Il caso dei toner esausti a Niella Tanaro coinvolge anche Carrù, dove parte dei rifiuti è stata riposta all’interno del capannone in via Garibaldi. Un fronte locale che nelle prossime settimane entrerà nella fase decisiva, con l’emissione dell’ordinanza di rimozione e smaltimento. Secondo quanto emerso, l’istruttoria amministrativa dall’ufficio tecnico comunale relativa al sito carrucese si è ormai conclusa.

Il procedimento è entrato nella fase finale e l’ordinanza sarà indirizzata ai soggetti ritenuti responsabili, tra cui la società Rduegi – già in liquidazione giudiziale – e l’amministratore coinvolto. L’obiettivo è quello di procedere allo sgombero dei materiali e al loro corretto smaltimento, chiudendo una vicenda che presenta implicazioni ambientali ed economiche. Il caso di Carrù è strettamente collegato a quello, più ampio, di Niella Tanaro, dove si concentra la parte principale dello stoccaggio: circa 610 tonnellate di toner esausti depositati in sacchi  all’interno di un capannone.

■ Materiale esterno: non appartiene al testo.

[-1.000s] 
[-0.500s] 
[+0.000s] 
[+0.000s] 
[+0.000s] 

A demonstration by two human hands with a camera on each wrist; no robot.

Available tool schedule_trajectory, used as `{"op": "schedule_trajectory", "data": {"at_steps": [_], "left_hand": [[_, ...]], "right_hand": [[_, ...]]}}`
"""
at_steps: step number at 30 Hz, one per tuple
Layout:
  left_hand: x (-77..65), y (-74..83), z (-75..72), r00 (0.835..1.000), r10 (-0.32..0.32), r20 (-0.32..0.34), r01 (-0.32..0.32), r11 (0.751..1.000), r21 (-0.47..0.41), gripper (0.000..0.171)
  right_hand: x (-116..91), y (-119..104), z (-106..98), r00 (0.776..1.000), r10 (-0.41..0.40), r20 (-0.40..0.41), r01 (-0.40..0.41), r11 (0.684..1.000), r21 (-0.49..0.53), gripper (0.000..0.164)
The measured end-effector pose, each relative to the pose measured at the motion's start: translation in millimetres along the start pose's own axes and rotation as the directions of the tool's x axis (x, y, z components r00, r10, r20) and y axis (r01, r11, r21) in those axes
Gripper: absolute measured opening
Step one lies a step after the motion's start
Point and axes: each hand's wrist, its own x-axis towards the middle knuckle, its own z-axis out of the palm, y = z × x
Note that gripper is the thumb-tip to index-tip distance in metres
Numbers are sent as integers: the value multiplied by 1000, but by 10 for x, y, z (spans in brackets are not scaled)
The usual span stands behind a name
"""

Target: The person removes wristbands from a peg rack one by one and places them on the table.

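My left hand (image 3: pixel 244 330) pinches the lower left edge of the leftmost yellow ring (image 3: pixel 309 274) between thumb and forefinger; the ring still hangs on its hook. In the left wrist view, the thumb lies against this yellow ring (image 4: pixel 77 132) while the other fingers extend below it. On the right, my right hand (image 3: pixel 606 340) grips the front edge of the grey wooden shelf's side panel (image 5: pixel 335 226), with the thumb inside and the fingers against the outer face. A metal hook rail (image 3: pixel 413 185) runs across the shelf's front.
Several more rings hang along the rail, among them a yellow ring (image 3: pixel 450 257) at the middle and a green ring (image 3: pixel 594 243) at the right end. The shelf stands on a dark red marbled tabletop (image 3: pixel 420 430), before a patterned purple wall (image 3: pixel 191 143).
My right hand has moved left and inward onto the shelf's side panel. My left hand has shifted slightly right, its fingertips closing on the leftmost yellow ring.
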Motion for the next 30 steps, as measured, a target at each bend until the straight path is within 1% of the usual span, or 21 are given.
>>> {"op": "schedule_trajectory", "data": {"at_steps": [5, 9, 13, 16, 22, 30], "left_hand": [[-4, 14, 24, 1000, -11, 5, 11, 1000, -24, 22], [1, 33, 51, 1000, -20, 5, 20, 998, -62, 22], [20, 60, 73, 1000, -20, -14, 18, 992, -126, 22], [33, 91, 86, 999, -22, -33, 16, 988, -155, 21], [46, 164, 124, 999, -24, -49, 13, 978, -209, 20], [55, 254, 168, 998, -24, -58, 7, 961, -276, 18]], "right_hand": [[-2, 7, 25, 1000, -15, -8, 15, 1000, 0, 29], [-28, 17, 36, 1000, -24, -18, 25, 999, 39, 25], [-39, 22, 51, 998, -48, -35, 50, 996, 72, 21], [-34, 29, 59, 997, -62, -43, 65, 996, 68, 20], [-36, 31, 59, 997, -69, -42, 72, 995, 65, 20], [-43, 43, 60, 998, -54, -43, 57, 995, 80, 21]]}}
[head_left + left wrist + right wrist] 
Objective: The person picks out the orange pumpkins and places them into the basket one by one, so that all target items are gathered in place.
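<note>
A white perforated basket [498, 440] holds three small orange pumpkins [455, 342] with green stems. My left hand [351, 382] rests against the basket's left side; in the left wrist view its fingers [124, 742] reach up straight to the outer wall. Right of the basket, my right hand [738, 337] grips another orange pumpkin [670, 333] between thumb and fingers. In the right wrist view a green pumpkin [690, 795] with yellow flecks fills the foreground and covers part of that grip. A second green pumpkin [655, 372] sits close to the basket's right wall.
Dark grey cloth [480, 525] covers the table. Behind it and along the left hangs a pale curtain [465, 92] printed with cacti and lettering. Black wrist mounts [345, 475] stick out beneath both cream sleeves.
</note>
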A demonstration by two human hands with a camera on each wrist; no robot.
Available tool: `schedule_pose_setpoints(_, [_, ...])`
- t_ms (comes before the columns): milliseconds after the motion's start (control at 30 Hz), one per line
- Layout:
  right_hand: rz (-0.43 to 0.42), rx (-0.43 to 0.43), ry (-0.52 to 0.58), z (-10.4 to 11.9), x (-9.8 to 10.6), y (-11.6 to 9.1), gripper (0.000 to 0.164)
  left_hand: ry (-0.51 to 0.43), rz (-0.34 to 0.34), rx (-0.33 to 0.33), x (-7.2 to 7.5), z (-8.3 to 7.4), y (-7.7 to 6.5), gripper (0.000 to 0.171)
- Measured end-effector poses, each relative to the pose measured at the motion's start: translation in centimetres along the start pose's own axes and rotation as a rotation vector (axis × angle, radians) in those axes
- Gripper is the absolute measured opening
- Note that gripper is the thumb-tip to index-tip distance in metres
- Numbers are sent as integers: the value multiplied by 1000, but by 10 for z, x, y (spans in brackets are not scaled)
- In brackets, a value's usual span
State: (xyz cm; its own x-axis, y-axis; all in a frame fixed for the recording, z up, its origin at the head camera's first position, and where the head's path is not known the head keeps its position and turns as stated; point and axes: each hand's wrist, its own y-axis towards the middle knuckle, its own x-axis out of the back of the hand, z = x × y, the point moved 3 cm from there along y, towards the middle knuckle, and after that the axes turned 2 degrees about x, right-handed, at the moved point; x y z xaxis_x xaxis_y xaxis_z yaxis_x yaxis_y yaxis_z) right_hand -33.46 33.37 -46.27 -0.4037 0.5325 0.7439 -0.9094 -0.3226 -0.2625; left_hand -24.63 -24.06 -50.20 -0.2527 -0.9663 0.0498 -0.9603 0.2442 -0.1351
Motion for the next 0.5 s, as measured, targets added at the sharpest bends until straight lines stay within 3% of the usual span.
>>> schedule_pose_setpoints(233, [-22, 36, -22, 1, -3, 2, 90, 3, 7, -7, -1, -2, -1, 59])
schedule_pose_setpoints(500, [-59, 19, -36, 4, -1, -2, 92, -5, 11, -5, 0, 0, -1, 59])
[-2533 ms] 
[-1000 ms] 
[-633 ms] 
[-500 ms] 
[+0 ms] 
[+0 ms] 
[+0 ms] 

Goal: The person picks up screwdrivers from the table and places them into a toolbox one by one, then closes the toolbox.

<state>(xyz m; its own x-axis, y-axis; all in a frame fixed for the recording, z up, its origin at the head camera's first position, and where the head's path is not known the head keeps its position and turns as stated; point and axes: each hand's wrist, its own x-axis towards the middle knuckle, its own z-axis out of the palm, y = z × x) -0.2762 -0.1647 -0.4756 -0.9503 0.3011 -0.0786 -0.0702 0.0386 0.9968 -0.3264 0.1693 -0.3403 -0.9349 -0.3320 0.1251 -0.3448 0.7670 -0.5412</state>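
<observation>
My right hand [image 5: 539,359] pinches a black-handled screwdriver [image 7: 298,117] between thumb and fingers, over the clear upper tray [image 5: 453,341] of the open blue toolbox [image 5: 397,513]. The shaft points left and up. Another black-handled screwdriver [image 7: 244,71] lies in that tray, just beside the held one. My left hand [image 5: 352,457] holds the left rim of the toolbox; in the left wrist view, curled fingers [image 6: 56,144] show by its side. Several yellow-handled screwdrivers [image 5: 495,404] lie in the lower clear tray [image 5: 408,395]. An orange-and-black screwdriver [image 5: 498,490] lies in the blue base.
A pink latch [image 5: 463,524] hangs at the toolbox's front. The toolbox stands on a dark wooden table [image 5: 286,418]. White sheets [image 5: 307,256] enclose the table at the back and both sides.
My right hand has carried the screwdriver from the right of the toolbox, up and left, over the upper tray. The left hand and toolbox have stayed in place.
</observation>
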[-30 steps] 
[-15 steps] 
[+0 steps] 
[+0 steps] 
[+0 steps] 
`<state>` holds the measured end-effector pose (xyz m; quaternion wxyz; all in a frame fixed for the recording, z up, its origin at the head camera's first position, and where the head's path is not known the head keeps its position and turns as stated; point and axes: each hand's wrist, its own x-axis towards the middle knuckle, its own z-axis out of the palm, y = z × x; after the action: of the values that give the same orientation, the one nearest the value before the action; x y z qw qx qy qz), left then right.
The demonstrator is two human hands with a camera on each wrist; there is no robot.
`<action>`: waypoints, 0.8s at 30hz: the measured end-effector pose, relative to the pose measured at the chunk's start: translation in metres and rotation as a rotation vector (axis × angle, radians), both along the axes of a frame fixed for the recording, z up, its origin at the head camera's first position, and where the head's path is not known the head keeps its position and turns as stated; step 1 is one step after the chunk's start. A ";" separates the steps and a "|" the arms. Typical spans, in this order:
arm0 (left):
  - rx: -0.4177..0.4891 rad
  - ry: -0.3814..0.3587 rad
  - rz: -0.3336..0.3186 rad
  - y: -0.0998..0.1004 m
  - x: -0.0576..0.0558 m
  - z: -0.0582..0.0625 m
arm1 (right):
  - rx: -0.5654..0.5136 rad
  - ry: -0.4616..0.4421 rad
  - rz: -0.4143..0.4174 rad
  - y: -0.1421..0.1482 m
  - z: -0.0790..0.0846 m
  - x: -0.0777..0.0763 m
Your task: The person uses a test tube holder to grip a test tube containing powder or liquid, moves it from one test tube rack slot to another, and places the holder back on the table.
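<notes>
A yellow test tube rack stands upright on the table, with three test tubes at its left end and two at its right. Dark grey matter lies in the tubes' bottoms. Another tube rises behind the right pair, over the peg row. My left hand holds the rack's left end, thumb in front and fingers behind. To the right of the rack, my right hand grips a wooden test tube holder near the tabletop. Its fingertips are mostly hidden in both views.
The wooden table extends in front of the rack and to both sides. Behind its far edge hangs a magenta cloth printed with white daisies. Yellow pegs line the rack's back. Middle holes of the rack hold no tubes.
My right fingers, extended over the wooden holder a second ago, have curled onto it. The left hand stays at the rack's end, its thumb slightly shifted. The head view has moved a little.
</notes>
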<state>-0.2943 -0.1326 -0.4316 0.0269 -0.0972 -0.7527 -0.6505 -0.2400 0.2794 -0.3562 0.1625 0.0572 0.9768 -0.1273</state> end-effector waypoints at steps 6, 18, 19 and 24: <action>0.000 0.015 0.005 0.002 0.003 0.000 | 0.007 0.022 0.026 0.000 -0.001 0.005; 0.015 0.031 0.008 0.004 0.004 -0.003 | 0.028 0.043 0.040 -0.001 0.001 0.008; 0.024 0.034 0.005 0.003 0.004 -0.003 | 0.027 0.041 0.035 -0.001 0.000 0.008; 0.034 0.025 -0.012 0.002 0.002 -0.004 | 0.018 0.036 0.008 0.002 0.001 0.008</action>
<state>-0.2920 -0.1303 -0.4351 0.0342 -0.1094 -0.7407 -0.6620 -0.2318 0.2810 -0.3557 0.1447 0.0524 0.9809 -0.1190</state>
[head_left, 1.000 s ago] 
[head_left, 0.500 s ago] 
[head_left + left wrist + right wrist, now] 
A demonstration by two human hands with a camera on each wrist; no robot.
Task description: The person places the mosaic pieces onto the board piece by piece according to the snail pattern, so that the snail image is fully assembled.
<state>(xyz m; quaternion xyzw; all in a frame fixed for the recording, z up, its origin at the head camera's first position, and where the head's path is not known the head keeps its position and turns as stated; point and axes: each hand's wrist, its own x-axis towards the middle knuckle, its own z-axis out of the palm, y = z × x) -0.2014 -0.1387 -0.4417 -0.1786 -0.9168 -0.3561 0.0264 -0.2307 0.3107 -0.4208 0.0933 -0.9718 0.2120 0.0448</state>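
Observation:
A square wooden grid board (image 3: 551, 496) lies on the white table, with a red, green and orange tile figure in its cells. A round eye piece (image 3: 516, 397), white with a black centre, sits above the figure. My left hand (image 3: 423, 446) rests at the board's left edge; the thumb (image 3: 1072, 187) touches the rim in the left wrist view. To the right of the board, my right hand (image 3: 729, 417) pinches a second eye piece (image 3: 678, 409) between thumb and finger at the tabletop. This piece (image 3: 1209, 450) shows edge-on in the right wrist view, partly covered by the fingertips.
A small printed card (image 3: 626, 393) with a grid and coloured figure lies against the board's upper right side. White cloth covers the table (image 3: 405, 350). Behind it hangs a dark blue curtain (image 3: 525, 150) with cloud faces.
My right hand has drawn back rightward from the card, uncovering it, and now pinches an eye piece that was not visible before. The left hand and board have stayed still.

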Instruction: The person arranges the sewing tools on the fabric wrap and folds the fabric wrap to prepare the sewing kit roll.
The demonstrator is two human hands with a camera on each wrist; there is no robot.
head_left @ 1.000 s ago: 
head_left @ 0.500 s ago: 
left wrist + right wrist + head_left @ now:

Una situazione che ha portato il Comune a intervenire con un’ordinanza per la rimozione dei rifiuti, stimando in circa 800 mila euro il costo dello smaltimento. Proprio su questo provvedimento si è recentemente espresso il Tribunale Amministrativo Regionale del Piemonte, respingendo la richiesta di sospensiva avanzata dalle società proprietarie dell’immobile e dei terreni, Star Immo e Fr Immobiliare. Le ditte avevano presentato ricorso contro l’ordinanza, ma i giudici amministrativi hanno ritenuto sussistente una responsabilità per omesso controllo, lasciando dunque in vigore l’obbligo di sgombero entro novanta giorni.

La vicenda giudiziaria è poi proseguita nel merito, con il Consiglio di Stato, che ha invece accolto l’appello delle ditte ritenendo che l’ordinanza avrebbe dovuto circostanziare meglio nelle motivazioni l’elemento delle responsabilità a carico dei ricorrenti. L’ordinanza è dunque sospesa ma è facolta del Comune emetterne una nuova, rispondente alle osservazioni mosse. La quesione non è banale perchè il rischio è che i costi dello sgombero debbano ricadere sul Comune di Niella Tanaro: un onore non da poco per le casse.